Camden teacher seeks to educate students beyond classroom with ambitious trip to Paris

Walter Perez Image
Wednesday, February 22, 2017
French teacher seeks help to fund Camden students' trip to Paris
Paula Saillard is not just a French teacher, she is passionate about the French people and their culture.

CAMDEN, N.J. (WPVI) -- Paula Saillard is not just a French teacher, she is passionate about the French people and their culture.

That is why she has never limited her lessons to the confines of a classroom.

"I have taken French students in other districts for many years to Paris, but this is the first time I am fundraising and the first time I am doing it in Camden," said Saillard.

Saillard teaches at Woodrow Wilson High School, and her plan is to take her class of 20 juniors and seniors to Paris for spring break.

A plan that sounds more like a dream than a journey for the teenagers, most of whom have seen very little of the world outside of Camden.

"I have never really been far, other than just New York and Pennsylvania," said Quamir Harris, senior.

"I've been to Florida, but that's when I was little, I don't remember anything, but I would love to go to Europe," said Janneiry Martinez, junior.

But there are two things standing in the way of this trip becoming a reality - time and money. They don't have enough money, and they are running out of time.

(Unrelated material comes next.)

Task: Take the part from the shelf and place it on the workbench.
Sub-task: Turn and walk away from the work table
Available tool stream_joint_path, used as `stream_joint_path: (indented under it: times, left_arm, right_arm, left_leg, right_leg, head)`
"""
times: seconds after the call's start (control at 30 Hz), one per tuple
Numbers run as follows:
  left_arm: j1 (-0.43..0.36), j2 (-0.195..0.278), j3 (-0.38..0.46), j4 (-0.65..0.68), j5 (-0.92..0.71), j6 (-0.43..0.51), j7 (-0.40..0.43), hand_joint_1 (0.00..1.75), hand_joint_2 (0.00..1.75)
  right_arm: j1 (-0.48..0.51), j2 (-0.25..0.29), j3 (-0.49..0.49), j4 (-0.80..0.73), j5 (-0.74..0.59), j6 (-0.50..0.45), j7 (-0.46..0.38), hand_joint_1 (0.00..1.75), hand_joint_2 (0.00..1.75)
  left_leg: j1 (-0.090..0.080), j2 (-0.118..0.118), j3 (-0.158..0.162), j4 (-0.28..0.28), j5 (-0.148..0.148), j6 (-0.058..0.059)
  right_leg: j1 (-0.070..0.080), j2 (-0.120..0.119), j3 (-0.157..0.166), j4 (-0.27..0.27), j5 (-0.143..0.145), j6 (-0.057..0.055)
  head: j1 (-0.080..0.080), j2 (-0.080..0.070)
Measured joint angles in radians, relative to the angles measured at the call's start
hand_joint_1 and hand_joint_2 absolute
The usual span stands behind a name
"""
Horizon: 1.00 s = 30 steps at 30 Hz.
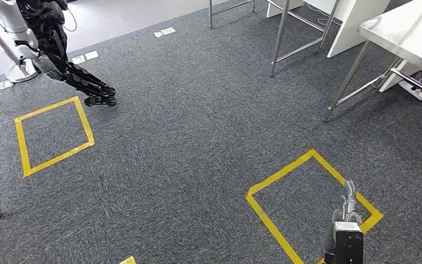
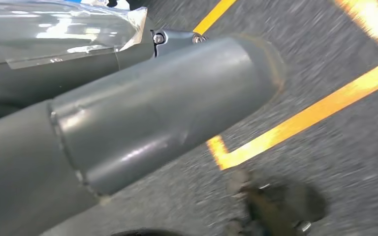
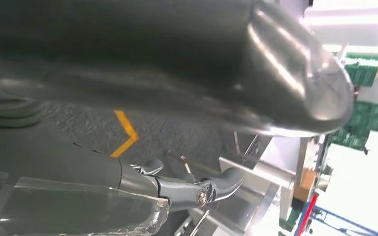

The price tag for the class trip $40,000.

A GoFundMe page has been set up, but with a bit less than $7000 raised and less than two months to go until spring break, it's beginning to look like this trip might not happen.

Some of the students say for them that means it may never happen.

"I'm a senior in high school, it's my last year, and I feel as though I'm not going to have another opportunity to go to France," said Heather Boone, senior.

Mrs. Saillard stresses this was never designed to simply be a vacation.

It is an opportunity to give the young people a different perspective of the world. A chance to see there is more to life than what surrounds them.

She says she has been told her plan was too ambitious.

But Saillard says that's OK.

"I can only be ambitious. A lot of the kids going are seniors. If I don't go this year, then they will not get to come, and I just want to make this happen," said Saillard.